• [What needs to be done]
In the entries below, find the line with "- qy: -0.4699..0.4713" and the line with "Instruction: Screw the"; give again those lines and every line between them, exactly.

Stored items from a collection:
########
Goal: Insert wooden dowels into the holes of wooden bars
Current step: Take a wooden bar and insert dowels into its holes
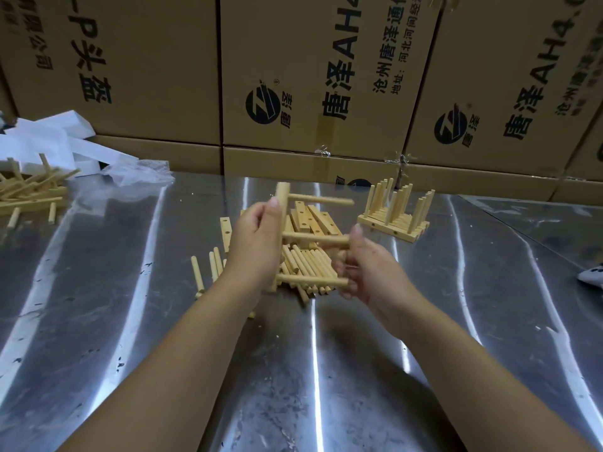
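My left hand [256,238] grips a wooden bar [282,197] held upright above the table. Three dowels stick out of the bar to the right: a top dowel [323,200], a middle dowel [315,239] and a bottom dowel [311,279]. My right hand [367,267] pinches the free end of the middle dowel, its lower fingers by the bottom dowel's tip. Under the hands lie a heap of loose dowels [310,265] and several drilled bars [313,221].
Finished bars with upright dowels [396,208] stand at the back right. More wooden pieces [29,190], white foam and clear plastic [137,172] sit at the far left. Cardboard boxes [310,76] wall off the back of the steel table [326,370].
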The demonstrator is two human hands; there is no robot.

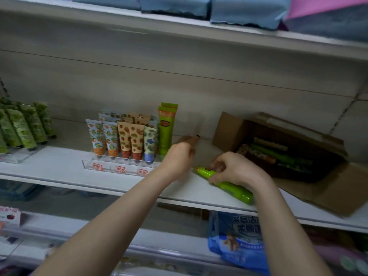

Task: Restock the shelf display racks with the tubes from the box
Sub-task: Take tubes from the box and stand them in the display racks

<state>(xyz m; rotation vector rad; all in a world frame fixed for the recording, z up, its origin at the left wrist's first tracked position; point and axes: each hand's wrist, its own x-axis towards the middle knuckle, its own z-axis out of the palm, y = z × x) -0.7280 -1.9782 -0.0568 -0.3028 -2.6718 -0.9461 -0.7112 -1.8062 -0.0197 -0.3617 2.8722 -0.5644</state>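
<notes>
My right hand (pixel 235 170) grips a bright green tube (pixel 237 191) that lies flat on the white shelf (pixel 123 182), just left of the open cardboard box (pixel 229 128). Several more tubes (pixel 274 154) lie inside the box. My left hand (pixel 179 156) hovers to the right of the clear display rack (pixel 111 166). One of its fingers, with a dark nail, points to the back; whether it holds anything is hidden. The rack holds several patterned tubes (pixel 123 138) upright, with tall green tubes (pixel 166 128) at its right end.
A second clear rack of green-patterned tubes (pixel 22 126) stands at the far left. Blue packs (pixel 247 10) sit on the shelf above. A blue bag (pixel 239 240) hangs below the shelf edge. One box flap (pixel 318 194) overhangs the shelf front at right.
</notes>
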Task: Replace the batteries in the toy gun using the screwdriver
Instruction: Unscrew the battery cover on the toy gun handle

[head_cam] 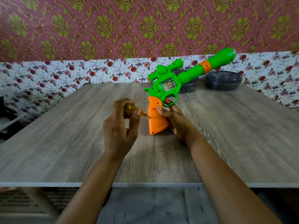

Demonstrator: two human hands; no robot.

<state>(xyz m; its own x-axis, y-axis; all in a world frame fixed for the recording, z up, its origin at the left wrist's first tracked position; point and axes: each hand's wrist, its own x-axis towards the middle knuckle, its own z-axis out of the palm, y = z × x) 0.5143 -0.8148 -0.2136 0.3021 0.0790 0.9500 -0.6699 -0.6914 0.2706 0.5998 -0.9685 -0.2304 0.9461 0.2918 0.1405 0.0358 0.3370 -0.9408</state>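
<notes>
A green toy gun with an orange grip stands on its butt on the wooden table, barrel pointing up and to the right. My right hand wraps the grip from the right side, thumb on its front face. My left hand holds a small screwdriver with a yellow translucent handle. Its tip touches the left edge of the orange grip, at a small hole there. No batteries are visible.
Two dark round lidded containers sit at the table's far right, one partly hidden behind the gun's barrel. A floral cloth covers the wall behind. The table's front edge runs just above my forearms.
</notes>
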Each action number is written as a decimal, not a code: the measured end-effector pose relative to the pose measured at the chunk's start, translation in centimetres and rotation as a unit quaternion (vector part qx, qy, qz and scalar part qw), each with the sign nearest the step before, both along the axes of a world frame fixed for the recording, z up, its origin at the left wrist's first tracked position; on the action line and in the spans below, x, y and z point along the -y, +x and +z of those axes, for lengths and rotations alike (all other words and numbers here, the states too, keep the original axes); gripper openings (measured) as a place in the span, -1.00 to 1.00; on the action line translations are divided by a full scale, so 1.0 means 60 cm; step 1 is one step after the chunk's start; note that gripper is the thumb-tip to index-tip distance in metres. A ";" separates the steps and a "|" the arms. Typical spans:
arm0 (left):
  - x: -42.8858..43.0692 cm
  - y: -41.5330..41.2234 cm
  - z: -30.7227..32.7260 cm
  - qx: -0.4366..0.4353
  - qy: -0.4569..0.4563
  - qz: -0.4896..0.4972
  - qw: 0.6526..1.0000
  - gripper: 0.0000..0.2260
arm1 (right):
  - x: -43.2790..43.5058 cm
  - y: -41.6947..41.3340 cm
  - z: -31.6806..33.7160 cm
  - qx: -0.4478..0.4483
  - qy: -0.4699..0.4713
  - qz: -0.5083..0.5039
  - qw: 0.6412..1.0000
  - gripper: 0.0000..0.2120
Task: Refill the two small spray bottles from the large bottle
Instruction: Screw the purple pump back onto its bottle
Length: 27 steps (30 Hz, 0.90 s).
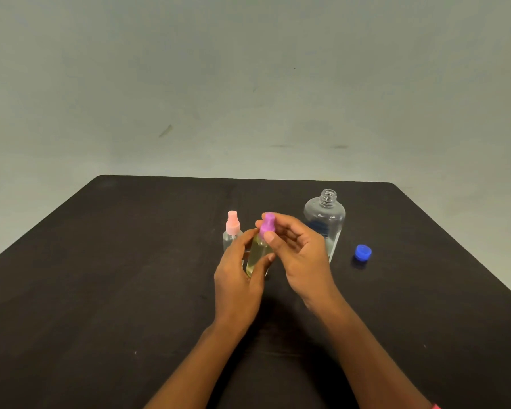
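Holding the small bottle (258, 255) with the yellow liquid, the left hand (236, 278) wraps its fingers round the clear body. I cannot tell if the bottle rests on the bench (101, 290) or is lifted a little. The right hand (301, 255) pinches the purple spray top (268, 222) with its thumb and fingertips. The top sits on the neck, and I cannot tell if it is tight.

The other small bottle (232, 231), with a pink top, stands just behind the left hand. The large bottle (325, 219) stands open, close behind the right hand. Its blue cap (363, 252) lies on the bench off to the right.

If the purple top goes on crooked, it may not close, and the liquid may leak. If the left hand squeezes hard or tips the bottle while the top is loose, the liquid may spill. The left hand could bump the pink bottle over. The right hand could knock the large bottle, which has no cap on.
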<state>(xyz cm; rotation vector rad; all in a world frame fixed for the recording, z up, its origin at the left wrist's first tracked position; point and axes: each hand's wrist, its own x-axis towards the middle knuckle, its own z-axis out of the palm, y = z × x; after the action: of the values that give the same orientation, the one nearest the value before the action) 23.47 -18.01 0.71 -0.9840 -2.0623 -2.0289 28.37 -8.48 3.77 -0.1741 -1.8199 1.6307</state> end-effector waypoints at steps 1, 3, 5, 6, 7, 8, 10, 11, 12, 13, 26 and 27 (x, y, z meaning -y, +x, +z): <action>0.000 0.000 -0.001 -0.001 -0.004 0.000 1.000 -0.66 | 0.000 -0.001 -0.001 -0.006 0.001 -0.011 1.000 -0.73; -0.001 0.000 -0.004 -0.006 -0.011 0.000 1.000 -0.64 | 0.001 -0.001 -0.001 -0.012 0.002 -0.030 0.999 -0.71; -0.001 -0.003 -0.011 -0.015 -0.023 -0.003 1.000 -0.64 | 0.001 -0.003 -0.003 -0.012 0.006 -0.050 0.999 -0.71; -0.002 -0.005 -0.014 -0.018 -0.028 -0.005 0.999 -0.63 | 0.001 -0.004 -0.004 -0.011 0.010 -0.060 0.998 -0.71; -0.003 -0.006 -0.016 -0.021 -0.032 -0.007 0.999 -0.62 | 0.002 -0.004 -0.005 -0.012 0.013 -0.067 0.998 -0.71; -0.003 -0.006 -0.017 -0.024 -0.035 -0.008 0.999 -0.62 | 0.002 -0.005 -0.006 -0.013 0.015 -0.071 0.997 -0.71; -0.004 -0.005 -0.017 -0.026 -0.036 -0.004 0.999 -0.62 | 0.002 -0.004 -0.008 -0.008 0.019 -0.072 0.997 -0.71; -0.004 -0.005 -0.016 -0.025 -0.033 -0.002 0.999 -0.62 | 0.001 -0.005 -0.008 -0.004 0.020 -0.069 0.997 -0.71; -0.003 -0.004 -0.014 -0.023 -0.029 -0.002 0.999 -0.63 | 0.000 -0.004 -0.008 -0.002 0.017 -0.058 0.998 -0.71; -0.003 -0.004 -0.012 -0.022 -0.024 -0.005 0.999 -0.64 | -0.001 -0.003 -0.008 -0.003 0.012 -0.042 0.999 -0.72; -0.002 -0.003 -0.011 -0.013 -0.023 -0.006 1.000 -0.63 | 0.001 0.001 -0.002 -0.010 0.027 -0.048 0.998 -0.75; -0.002 -0.003 -0.012 -0.013 -0.022 -0.005 1.000 -0.63 | 0.001 0.001 -0.002 -0.012 0.028 -0.052 0.998 -0.75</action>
<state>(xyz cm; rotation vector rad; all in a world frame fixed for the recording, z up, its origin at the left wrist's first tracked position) 23.27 -17.89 0.01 -1.0238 -2.1025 -1.9728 28.44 -8.52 3.63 -0.2194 -1.8052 1.5029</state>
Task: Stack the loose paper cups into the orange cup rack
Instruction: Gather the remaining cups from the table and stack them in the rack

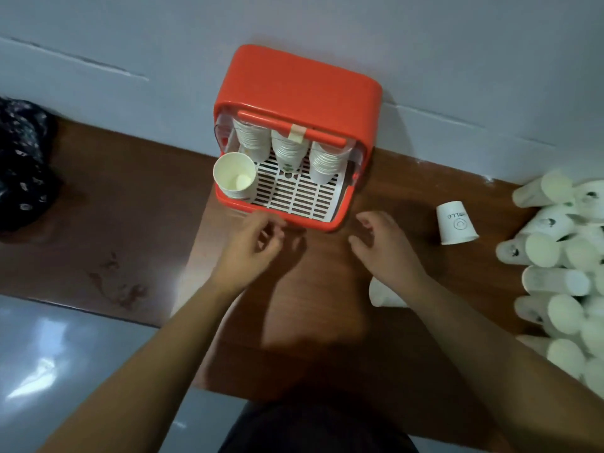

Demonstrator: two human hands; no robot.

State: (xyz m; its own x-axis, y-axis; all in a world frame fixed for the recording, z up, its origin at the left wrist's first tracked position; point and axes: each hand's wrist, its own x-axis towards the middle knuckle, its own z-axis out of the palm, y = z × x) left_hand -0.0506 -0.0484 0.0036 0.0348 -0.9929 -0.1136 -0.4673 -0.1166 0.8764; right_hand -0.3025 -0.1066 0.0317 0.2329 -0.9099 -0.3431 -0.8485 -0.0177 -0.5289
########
• [Written answer]
  - qy: -0.4699..0.4713
  - qz: -0.5083..0.5039
  - qw: 0.6412..1.0000
  - gripper: 0.0000..0.2120
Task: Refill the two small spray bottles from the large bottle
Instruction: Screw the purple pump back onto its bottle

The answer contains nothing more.